Patrice Calméjane, le nouveau maire de Villemomble (Seine-Saint-Denis), a pris une décision surprenante. Juste deux jours après son élection, il a suspendu les travaux d'un projet porté par l'association cultuelle l'Arche, visant à transformer un local municipal en salle de prière pour les musulmans. Cette annonce, rapportée par Le Parisien, a immédiatement suscité des réactions.
Calméjane affirme que le précédent maire, Jean-Michel Bluteau, aurait mis ce projet en place dans une optique électoraliste, en proposant un ancien pavillon à l'association pour obtenir des voix de l'électorat musulman. Les critiques n'ont pas tardé, avec une dénonciation de "pratiques électorales" et d'"infractions au code de l'urbanisme" formulées par Calméjane et Jean-Marc Minetto (PS), lui-même concurrent lors des dernières élections municipales.
Aucun permis n’a été délivré
Le maire a également précisé que la demande de permis de construire pour ce projet n’a été déposée que le 2 mars et est encore en cours d'instruction.

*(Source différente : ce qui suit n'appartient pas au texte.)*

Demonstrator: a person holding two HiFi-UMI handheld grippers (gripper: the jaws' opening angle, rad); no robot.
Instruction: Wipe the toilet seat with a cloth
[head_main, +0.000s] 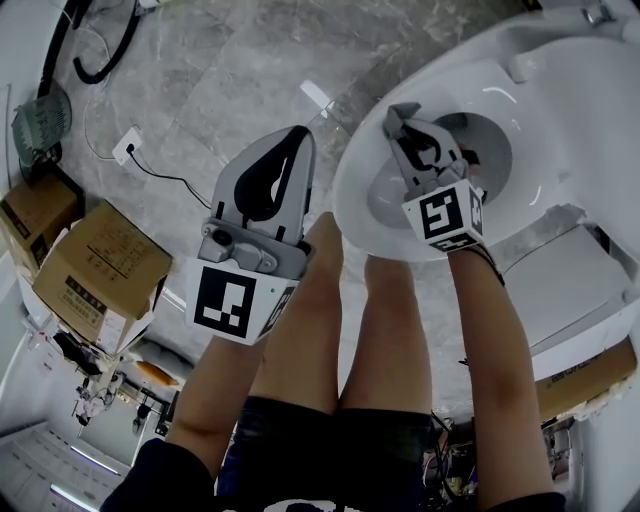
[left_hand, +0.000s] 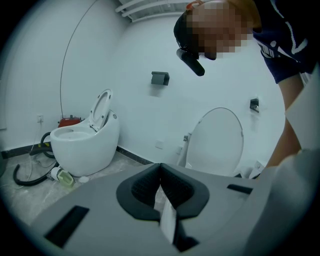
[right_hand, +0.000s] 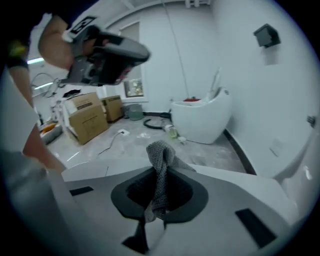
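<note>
1. Grey knitted cloth (right_hand: 161, 152) fills the centre of the right gripper view. It is pinched between the jaws, with a small bunch standing up past the tips.
2. In the head view the right gripper (head_main: 408, 128) sits right of centre, its jaws closed tight on that cloth. It hangs over the near rim of the toilet seat (head_main: 350, 190), which curves across the upper right of the frame. I cannot tell whether the fabric touches the seat.
3. At centre left, the left gripper (head_main: 298, 140) is held beside the bowl with its jaws pressed together and nothing between them.
4. Further out, the raised lid (left_hand: 217, 142) shows right of centre in the left gripper view. A second toilet (left_hand: 85, 142) stands at left, and cardboard boxes (head_main: 95, 270) sit at the head view's left edge.
5. Risks, as I judge them:
   - Only a little fabric sticks out, so a flat wipe could drag the hard jaw tips across the seat.
   - Rubbing could tug the cloth loose and drop it into the bowl.
   - The bunch is narrow, so it may cover little and leave streaks.
</note>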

Il a souligné : « Avant de lancer des travaux, il faut faire les choses dans l’ordre et attendre que le permis soit délivré », ajoutant qu'aucun panneau d'affichage concernant la nature des travaux n’était présent.
Pour compliquer la situation, un membre de l'Arche aurait envoyé un message incitant les fidèles musulmans à voter pour Bluteau, bien qu'il ait catégoriquement nié toute incitation à voter pour ce dernier, arguant qu'il invitait simplement à se rendre aux urnes. Cependant, des photos et vidéos examinées par Le Parisien pourraient contredire ces affirmations, témoignant d'une initiative plus proactive de l'association.
Ce cadre tendu met en lumière les enjeux complexes autour de la gestion des projets communautaires à Villemomble et la pluralité des voix dans le contexte électoral. La réaction des citoyens face à cette décision du maire devrait alimenter les discussions et les éventuels développements dans cette dynamique locale.